Matthew David Andrews: Memory, Submerged

When Matthew David Andrews sent models wading down the runway in garments soaked in memory, he wasn’t simply showcasing fashion—he was staging a ritual.

Inspired by the 1958 flood in his hometown, Andrews transformed clothing into emotional sediment. Coats looked waterlogged. Fabrics shimmered like oil-slicked asphalt. Hemlines dragged like sodden linens left to dry. There was a sadness in the textures—a kind of architectural melancholy, as if buildings themselves had turned to garments and walked away.

But beneath the gloom was something more intimate: a sense of survival. Transparent overlays suggested layers of memory or trauma, preserved like sediment under the sea. It was both personal and environmental—an elegy to a town, a time, a version of self washed away.

🪡 Eye for Fashion says: Andrews doesn’t design fashion. He architects feeling.

Mason Tomsett: Satire in Silk

With Mason Tomsett, the runway became a battleground for the masculine myth. His collection was loud, lush, and unafraid. Picture oversized underpants emblazoned with “BUM BOY” in block lettering queer pride masquerading as cheeky insult. Think glossy satin robes, wide-legged trousers with garish prints, and campy cowboy boots clashing with powder-pink lace.

But Tomsett wasn’t just being provocative—he was strategically irreverent. His collection was a commentary on what society does to boys it can’t quite define. He pulled masculinity apart like a joke told too many times. And then, from its shreds, he stitched a whole new lexicon.

🪡 Eye for Fashion says: If David Bowie met Divine and studied semiotics, they’d wear Tomsett.

Andy Pomarico: Trash Couture with Teeth

Andy Pomarico’s latest collection was a bold, chaotic commentary on the excesses of modern consumerism. The runway came alive with models in bin-bag ballgowns, bubble-wrap boots, and a witch flying overhead—absurd, yes, but purposeful. The humor is undeniable, yet it hides a powerful critique of our addiction to disposable culture.

Pomarico’s work transforms discarded materials into high-fashion satire. By reimagining mass-produced waste, he forces us to confront the consequences of our obsession with consumption. His designs aren't just a visual joke; they are a stark reminder of the environmental toll we ignore. The playful absurdity is a vehicle for deeper reflection—making us laugh while also challenging the way we produce and consume.
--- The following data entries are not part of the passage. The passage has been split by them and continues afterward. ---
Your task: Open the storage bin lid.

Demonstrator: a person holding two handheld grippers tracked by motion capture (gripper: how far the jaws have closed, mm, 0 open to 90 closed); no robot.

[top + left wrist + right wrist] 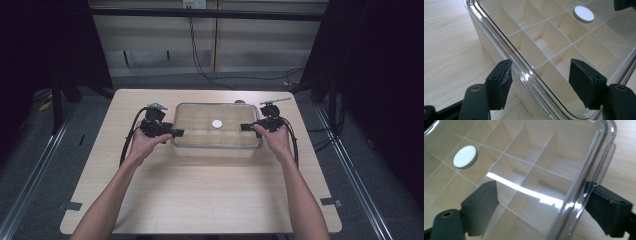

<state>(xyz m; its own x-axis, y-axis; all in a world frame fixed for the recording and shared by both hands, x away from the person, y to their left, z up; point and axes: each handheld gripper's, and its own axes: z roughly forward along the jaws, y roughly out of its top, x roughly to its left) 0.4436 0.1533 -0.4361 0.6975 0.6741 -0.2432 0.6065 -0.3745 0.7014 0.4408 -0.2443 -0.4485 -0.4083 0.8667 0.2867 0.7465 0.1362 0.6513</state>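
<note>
While both jaws gape: left gripper (540, 82) | right gripper (541, 210) | straddling box (217, 145) rims.

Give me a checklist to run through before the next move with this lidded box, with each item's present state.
1. Left tool open, jaws astride the clear lid's edge: ok.
2. Right tool open, jaws astride the opposite edge: ok.
3. Pads touching the lid rim: cannot tell; gaps show in both gripper views.
4. Lid seated flat on the compartment box: ok, no lifted corner shows.
5. White round disc near the lid's middle, away from both tools: ok.
6. Box away from the table edges: ok.
</note>
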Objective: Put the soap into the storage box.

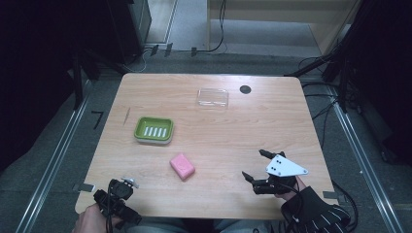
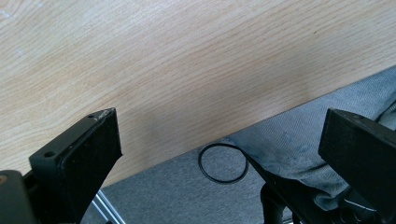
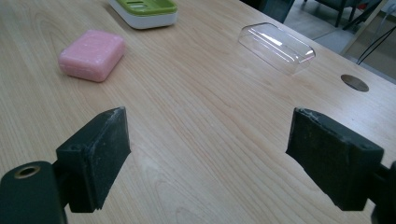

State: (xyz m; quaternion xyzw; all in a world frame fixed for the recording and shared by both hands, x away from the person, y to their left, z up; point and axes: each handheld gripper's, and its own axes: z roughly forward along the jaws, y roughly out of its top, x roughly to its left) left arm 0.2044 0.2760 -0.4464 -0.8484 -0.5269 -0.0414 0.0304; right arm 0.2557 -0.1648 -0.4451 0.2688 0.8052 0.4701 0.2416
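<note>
On table (image 1: 228, 136), left of centre: green soap dish (image 1: 154, 130), nothing inside. Pink soap (image 1: 182, 166) just near-right of it. Clear lid (image 1: 213, 97) far, apart. Left gripper (image 2: 219, 140), right gripper (image 1: 253, 166): jaws spread, nothing between.

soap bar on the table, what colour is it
Pink. The soap bar shows best in the right gripper view, lying apart from the green dish.

The right tool's view cuts off the green soap dish (image 3: 144, 11).
</note>
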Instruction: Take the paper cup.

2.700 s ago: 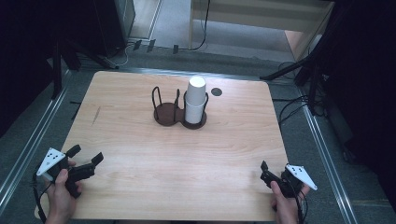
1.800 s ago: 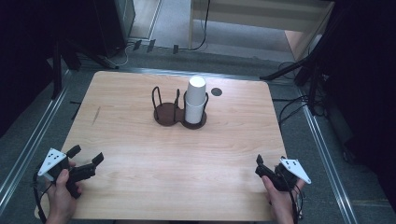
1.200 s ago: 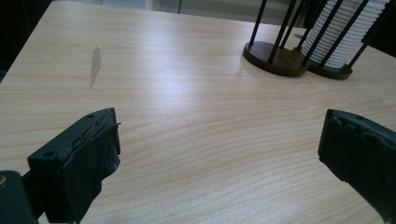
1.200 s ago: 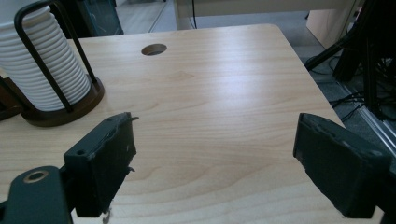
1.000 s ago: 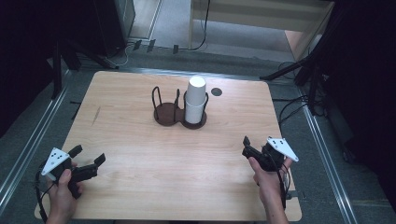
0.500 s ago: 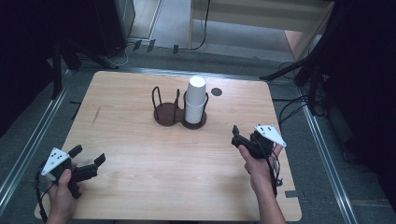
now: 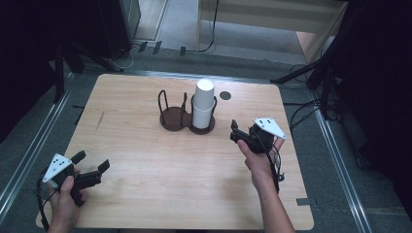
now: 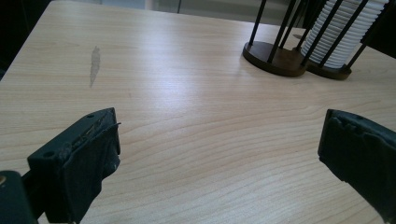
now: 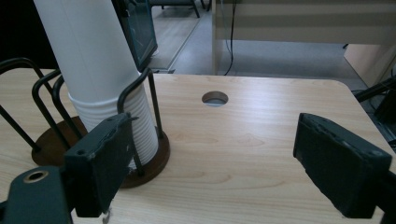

Eye for Fashion says: Pomarico blends humor with sharp social commentary, using fashion as a tool for change. His work calls on us to rethink our values and reconsider the future of both the planet and the fashion industry.

Izzy Dickens: Sewing Sentiment

Izzy Dickens’ collection was an emotional excavation, rooted in her childhood memories from Thanet. Using repurposed materials like old curtains, quilts, and even doodles from her primary school notebooks, her pieces weren’t about nostalgia—they were about reconnecting with buried emotions.

The garments felt lived-in and fragile, embracing vulnerability rather than traditional beauty. One dress, stitched with faded photographs and bound by ribbons, evoked the ghost of a home or a forgotten embrace. These weren’t clothes to be worn for vanity, but to be seen and felt.

Dickens’ work invites us to explore our own histories, using clothing as a means of emotional expression, healing, and connection.

Eye for Fashion says: Dickens’ collection transforms fashion into a therapeutic act, stitching memories and emotions into every seam.

Final Thoughts: What the Eye Saw

This showcase was more than a graduation. It was an eruption of creative selfhood. Each designer didn’t just make clothes—they built worlds, opened wounds, sparked debate, and stitched together the spirit of now.

Central Saint Martins has always been a furnace for the future. But this year? It burned brighter. And if the designers of 2025 are any indication, fashion isn’t dying. It’s just getting started—bolder, smarter, stranger, and more human than ever.